___ Records for this task ___
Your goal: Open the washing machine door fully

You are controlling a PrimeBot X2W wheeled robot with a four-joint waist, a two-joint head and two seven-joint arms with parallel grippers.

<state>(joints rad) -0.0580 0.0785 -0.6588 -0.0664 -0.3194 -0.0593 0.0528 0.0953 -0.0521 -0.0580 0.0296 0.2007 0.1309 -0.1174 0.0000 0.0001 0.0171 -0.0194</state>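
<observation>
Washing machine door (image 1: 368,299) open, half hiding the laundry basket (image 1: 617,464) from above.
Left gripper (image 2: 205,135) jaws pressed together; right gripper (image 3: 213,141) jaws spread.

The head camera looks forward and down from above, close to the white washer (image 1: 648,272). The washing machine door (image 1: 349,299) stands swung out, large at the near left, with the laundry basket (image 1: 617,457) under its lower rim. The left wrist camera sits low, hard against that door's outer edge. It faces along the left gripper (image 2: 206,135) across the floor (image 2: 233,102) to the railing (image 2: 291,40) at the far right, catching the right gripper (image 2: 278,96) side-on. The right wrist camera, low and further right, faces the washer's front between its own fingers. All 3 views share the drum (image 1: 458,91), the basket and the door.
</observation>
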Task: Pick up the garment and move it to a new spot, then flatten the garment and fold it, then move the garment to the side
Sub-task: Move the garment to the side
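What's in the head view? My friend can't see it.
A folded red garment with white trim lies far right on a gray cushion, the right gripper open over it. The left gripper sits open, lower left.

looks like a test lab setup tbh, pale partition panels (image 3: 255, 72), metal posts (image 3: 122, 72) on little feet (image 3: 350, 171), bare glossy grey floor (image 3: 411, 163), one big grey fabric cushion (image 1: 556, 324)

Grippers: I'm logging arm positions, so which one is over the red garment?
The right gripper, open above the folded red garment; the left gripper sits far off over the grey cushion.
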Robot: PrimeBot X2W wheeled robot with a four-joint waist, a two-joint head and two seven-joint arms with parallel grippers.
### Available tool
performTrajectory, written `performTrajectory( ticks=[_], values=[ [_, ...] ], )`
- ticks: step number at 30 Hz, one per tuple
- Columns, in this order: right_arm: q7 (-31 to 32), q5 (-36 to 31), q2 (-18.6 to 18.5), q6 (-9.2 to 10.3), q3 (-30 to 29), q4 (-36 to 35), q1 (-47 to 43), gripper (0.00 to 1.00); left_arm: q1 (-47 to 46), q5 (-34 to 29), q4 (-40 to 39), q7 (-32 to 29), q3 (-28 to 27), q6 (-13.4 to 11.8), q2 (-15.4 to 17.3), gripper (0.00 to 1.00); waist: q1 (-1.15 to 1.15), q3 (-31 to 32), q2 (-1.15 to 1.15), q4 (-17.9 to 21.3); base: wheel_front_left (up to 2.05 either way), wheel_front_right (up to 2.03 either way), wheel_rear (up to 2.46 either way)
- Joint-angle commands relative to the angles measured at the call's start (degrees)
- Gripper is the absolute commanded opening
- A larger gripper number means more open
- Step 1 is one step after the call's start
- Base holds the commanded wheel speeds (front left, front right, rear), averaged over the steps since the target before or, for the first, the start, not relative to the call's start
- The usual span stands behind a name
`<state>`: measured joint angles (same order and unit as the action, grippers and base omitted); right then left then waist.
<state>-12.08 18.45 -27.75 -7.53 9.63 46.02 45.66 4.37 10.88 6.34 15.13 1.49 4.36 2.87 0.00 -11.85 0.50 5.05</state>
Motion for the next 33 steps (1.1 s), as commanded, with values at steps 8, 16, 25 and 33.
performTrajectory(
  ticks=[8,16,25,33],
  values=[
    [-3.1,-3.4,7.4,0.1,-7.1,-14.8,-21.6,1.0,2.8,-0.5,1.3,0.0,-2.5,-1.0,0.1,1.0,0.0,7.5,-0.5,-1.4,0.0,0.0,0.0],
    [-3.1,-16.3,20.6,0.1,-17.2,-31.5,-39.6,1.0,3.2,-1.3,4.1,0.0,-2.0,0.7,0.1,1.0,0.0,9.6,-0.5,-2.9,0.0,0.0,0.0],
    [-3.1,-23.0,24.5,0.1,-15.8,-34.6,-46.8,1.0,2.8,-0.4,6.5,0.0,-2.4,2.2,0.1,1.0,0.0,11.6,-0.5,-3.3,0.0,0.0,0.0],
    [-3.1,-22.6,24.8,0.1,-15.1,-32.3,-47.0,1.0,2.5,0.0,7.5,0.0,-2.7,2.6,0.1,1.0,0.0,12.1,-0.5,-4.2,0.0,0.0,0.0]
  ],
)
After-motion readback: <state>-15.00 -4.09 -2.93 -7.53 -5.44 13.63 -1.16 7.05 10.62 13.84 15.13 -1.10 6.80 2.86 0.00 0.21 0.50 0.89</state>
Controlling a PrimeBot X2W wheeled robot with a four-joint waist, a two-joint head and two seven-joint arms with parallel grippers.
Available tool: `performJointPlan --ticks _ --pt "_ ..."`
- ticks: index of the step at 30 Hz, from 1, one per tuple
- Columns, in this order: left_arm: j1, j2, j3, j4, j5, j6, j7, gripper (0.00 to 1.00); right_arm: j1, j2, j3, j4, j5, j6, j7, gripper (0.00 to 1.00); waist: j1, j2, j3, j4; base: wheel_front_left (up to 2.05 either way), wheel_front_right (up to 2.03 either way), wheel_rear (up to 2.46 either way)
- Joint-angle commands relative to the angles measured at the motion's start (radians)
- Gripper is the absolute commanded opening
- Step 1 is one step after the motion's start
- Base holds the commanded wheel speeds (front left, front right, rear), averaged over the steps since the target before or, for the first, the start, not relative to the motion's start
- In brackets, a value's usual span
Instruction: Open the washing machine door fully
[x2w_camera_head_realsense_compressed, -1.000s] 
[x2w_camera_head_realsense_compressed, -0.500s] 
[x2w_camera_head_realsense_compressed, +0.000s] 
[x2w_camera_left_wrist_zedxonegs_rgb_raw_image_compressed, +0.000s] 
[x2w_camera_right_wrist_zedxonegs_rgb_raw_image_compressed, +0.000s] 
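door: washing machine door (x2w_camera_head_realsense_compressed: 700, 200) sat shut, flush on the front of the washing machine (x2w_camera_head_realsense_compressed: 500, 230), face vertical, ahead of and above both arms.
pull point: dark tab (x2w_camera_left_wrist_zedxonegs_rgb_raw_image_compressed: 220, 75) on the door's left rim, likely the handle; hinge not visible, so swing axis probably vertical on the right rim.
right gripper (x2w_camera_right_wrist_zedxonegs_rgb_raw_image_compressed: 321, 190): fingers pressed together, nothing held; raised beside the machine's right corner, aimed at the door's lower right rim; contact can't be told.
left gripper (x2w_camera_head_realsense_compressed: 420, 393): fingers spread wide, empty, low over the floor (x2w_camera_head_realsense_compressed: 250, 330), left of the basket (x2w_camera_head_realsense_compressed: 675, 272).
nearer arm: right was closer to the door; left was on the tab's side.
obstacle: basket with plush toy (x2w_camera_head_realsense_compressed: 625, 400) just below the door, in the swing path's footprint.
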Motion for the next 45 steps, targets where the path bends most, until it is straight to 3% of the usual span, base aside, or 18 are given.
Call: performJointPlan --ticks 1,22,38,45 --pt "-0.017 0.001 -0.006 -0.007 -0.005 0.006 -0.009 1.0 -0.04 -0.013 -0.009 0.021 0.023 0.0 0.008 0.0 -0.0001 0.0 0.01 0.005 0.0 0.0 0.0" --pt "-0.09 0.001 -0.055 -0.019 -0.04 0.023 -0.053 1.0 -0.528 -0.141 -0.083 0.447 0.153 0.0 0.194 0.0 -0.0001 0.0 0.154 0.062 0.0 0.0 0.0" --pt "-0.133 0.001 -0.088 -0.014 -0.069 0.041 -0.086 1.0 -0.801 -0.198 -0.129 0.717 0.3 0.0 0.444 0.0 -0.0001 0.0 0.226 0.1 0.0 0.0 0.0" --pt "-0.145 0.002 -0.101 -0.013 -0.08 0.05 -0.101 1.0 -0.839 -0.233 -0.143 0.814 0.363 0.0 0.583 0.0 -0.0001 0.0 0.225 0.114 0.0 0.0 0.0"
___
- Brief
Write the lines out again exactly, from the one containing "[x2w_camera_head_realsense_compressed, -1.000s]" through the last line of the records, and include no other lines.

- Exercise output
[x2w_camera_head_realsense_compressed, -1.000s] 
[x2w_camera_head_realsense_compressed, -0.500s] 
[x2w_camera_head_realsense_compressed, +0.000s] 
[x2w_camera_left_wrist_zedxonegs_rgb_raw_image_compressed, +0.000s] 
[x2w_camera_right_wrist_zedxonegs_rgb_raw_image_compressed, +0.000s] 
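door: washing machine door (x2w_camera_head_realsense_compressed: 700, 200) sat shut, flush on the front of the washing machine (x2w_camera_head_realsense_compressed: 500, 230), face vertical, ahead of and above both arms.
pull point: dark tab (x2w_camera_left_wrist_zedxonegs_rgb_raw_image_compressed: 220, 75) on the door's left rim, likely the handle; hinge not visible, so swing axis probably vertical on the right rim.
right gripper (x2w_camera_right_wrist_zedxonegs_rgb_raw_image_compressed: 321, 190): fingers pressed together, nothing held; raised beside the machine's right corner, aimed at the door's lower right rim; contact can't be told.
left gripper (x2w_camera_head_realsense_compressed: 420, 393): fingers spread wide, empty, low over the floor (x2w_camera_head_realsense_compressed: 250, 330), left of the basket (x2w_camera_head_realsense_compressed: 675, 272).
nearer arm: right was closer to the door; left was on the tab's side.
obstacle: basket with plush toy (x2w_camera_head_realsense_compressed: 625, 400) just below the door, in the swing path's footprint.
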Motion for the next 45 steps, targets where the path bends most, until it is straight to 3% of the usual span, base aside, or 18 are given.
Call: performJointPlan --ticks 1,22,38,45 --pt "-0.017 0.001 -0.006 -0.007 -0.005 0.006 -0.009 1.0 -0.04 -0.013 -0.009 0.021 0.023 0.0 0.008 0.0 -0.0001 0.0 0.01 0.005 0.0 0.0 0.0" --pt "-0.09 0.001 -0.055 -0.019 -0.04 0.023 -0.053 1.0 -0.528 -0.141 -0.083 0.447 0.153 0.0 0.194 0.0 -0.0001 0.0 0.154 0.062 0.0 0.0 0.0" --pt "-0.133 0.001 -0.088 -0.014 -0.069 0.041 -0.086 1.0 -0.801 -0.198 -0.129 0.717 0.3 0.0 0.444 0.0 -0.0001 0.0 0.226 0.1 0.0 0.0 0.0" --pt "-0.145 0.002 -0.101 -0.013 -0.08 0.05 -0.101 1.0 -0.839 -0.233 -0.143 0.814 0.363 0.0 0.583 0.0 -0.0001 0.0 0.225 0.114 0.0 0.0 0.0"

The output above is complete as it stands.